Breast milk also contains fat in it that is essential for brain health and growth. This part is probably the number one reason I keep on nursing him. My son has an abnormal brain. His disease is so difficult to manage, and as a mother I want to be able to provide him help. Giving him medication doesn’t feel natural to me. It doesn’t feel like mothering. He has to take these medications to survive, and I have no option but to give him them. However, I do have the ability to provide him a milk, that contains fats and proteins that can help his brain grow and thrive. Von will never be neuro-typical, but I can rest my head at night knowing that I’ve done my job as his mom by giving him the best chance at brain development I can.

There is a stigma in society that we only should nurse our infants, but we are the only mammal that weans our off spring on to another mammal’s milk. Think about that for a second. No other mammal expects another species to feed their young their milk. We do that as humans. We as mother’s can take this back, and own our nature given ability to feed and nourish our young. We should not feel ashamed for providing them a substance that is full of nutrients, antibodies, fat and protein. We are the only ones that can decide that nursing a toddler or preschooler is wrong. I challenge you to start thinking about why you think it’s weird or wrong. It’s actually the most natural thing a mother can do for a child. We have breasts for our infants not for the pleasure of our spouses. Do not feel ashamed or hide your journey with extended breastfeeding. I do not hide it from anyone, and I am not ashamed. I know as a mother to a medically fragile child that it’s the best thing I can do for him.


4 thoughts on “Why I’m Extending Breastfeeding of my Medically Fragile Son

  1. laurabun says:

    The only person that has a say-so in your breastfeeding journey is your son. You are doing a wonderful and precious act that you have noticed is having the best possible outcome for both of you.
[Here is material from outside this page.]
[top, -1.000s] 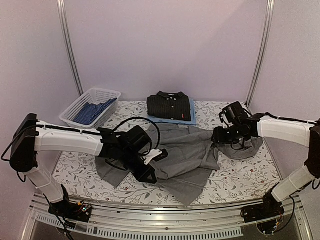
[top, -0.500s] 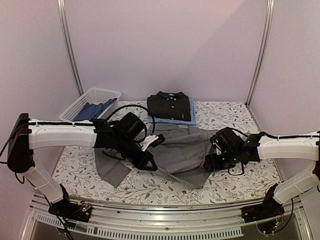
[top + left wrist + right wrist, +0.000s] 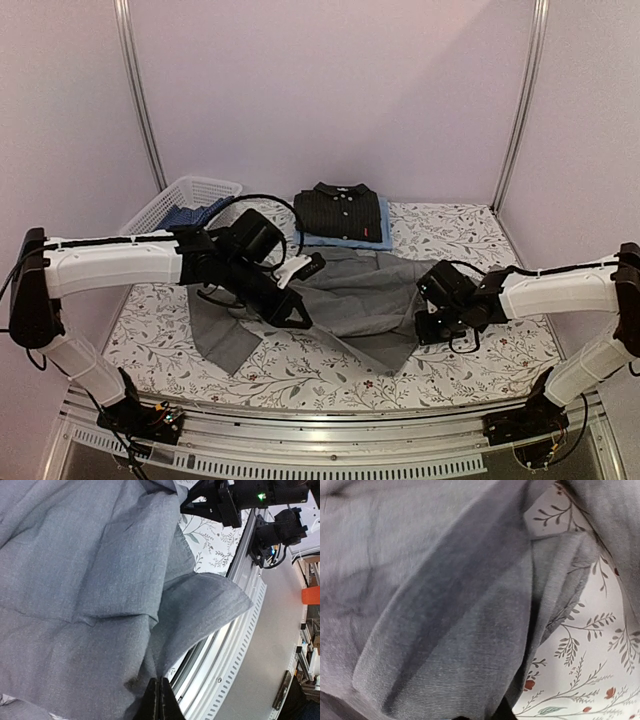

I applaud any woman who makes the right decision to breastfeed her children. Those who think that it’s wrong are the ones with a twisted view of a mother’s love and responsibility to give her child the best care she can. Those who don’t even try to breastfeed aren’t doing their baby any favors. I only wish I had continued beyond the eight months I gave my son. You should always do what you think is best for you and your wonderful boy. He is extremely lucky to have such a strong, sensible and loving mother.


  2. Becca says:

    I do not oppose this in any way, but I am merely curious as to whether you have thought about at least pumping and providing it to him in a sippy cup, where he would get all the same benefits and you would not have to fear socially stunted people when in public


    1. This is something that has been considered, but I do not make enough milk that would be pumped at this point. I don’t respond to a pump the way I do with Von. Thankfully for us, we are rarely in public and when he asks in public, I just let him know he can later. Generally he is ok with it. I appreciate the thought though! Thank you for reading.


  3. Katie says:

    What an amazing mother you are. Keep doing what is best for your boy and yourself. If any one has an issue with this it is because of thier own issues.